Any twenty-year-old who is not actively participating in adulthood is being dumbed down and held back. My father (born in 1908) and his five male siblings were required to have jobs beginning in the eighth grade. His two sisters were cooking meals, doing laundry, were talented seamstresses, gardeners, canners, and housekeepers by age 12, and all were driving the family automobiles and were married and living independently by age 19.

My mother, born in 1912, did all driving and cooking by the time she was 10-years-old. Her parents didn’t like to drive, and her mother was an artist who rarely cooked. My siblings and I all left home at 18 and never went back. Today, however, young adults in their twenties commonly live like spoiled little kids using electronic entertainments to play. Making the break from parents has to happen in order to become adults even when times are tough, even when wages are low.

Times were very tough for my parents who as young adults grew into the Great Depression era, yet they married and moved out of their parents’ houses. They had nothing, but they made it because they were expected to live as adults, tough times or not. They had to figure it out and did.

I keep reading articles about adult Millennials living with parents because they work part-time or because they are in school or in student loan debt. Well, welcome to the reality of tough times. Rumor has it that it’s not going to get better any time soon, but does that mean we advise young adults to remain as children and dependent on mom and dad? That is the greatest mistake this nation can make, because it continues and encourages further dumbing down, technology addictions, the very typical social ineptness of those parent-dominated into adulthood, and the peculiarity of adult children who allow parents to control them.

The world is huge, complex, full of problems, but also full of possibilities. To be in one’s twenties and hunker down into the lives and worlds of parents is psychologically, socially, and psyche-damaging and necessarily based on a foundation of embarrassment. Last century, people were adults by age 16 to 18. Prior to last century, people were adults at 15 to 16, and even today in many other nations, people are adults between 12 and 14. There is a reason why young adults are embarrassed beneath the authority of parents. Reason being, they should be embarrassed.

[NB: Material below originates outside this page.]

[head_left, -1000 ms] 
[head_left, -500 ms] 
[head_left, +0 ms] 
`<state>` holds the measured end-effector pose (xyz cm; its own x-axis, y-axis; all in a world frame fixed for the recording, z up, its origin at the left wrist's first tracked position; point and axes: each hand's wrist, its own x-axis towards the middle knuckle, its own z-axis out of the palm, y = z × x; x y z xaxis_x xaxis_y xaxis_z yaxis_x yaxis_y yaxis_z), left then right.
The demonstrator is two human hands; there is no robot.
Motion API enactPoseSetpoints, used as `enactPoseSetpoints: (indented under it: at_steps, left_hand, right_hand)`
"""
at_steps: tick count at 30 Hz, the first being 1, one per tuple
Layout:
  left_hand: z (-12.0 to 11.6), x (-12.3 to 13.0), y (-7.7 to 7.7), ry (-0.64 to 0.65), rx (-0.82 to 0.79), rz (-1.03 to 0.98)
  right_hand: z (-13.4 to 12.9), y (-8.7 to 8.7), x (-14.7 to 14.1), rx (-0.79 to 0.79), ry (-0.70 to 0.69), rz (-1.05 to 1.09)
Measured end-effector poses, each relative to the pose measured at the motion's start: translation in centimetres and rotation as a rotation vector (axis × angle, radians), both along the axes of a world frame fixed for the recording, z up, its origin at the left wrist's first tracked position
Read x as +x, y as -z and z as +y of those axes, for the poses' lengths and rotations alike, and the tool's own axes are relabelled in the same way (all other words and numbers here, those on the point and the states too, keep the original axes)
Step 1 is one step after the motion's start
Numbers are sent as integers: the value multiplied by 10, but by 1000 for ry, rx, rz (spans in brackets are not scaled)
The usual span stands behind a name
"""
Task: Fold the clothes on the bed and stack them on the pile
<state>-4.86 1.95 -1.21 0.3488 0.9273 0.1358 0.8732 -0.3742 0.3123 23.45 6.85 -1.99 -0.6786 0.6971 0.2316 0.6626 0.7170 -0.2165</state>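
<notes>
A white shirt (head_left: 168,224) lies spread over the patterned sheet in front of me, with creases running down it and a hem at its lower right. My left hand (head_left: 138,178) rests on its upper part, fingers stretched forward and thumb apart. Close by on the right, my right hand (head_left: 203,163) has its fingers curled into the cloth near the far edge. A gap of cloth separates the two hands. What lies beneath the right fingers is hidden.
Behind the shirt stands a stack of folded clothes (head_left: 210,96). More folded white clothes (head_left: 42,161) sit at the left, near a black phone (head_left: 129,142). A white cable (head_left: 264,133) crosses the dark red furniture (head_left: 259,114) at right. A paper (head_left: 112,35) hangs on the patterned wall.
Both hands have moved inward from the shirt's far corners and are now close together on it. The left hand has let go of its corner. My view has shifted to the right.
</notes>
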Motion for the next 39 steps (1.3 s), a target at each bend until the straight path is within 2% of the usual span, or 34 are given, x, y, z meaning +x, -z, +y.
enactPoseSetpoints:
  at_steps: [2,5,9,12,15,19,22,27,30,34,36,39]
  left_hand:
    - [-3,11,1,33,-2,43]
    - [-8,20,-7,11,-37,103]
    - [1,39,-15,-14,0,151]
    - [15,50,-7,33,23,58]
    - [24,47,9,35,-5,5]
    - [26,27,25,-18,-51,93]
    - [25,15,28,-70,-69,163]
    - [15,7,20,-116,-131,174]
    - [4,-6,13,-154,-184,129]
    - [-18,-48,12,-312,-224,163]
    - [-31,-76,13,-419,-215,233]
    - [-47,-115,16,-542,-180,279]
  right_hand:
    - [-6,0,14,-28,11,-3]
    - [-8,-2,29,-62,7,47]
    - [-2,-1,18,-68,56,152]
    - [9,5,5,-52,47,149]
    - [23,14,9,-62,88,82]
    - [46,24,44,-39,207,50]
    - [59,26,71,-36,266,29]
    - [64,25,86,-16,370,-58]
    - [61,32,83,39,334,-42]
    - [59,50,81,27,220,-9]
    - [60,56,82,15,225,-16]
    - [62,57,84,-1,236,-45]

Considering all people begin to age in their early to mid-twenties, it is unreasonable and damaging to allow this age group to remain as children submitting to parental authority and rules. After the age of 18 or 19, young adults must get out into the reality of the world. They must learn how to survive no matter the conditions. The world is theirs to shape and change, and this they must do.

We cannot further damage and degrade the next generations by shielding them from reality. Competent adults are necessary because, like it or not, the baton passes to our children, and they must be encouraged to pick up the baton by becoming independent adults. They must learn to stand and fall on their own and to figure out how adult life works. They do not need parents telling them how it works; they need experience apart from their parents.

Parents must release their millennial adult children. Millennials must become independent of their parents by becoming independent adults. Without excuses on either end, embracing adulthood is necessary for social and individual normalcy.  Elsewise, only attempted justifications and embarrassement remains for young dependent adults and their parents.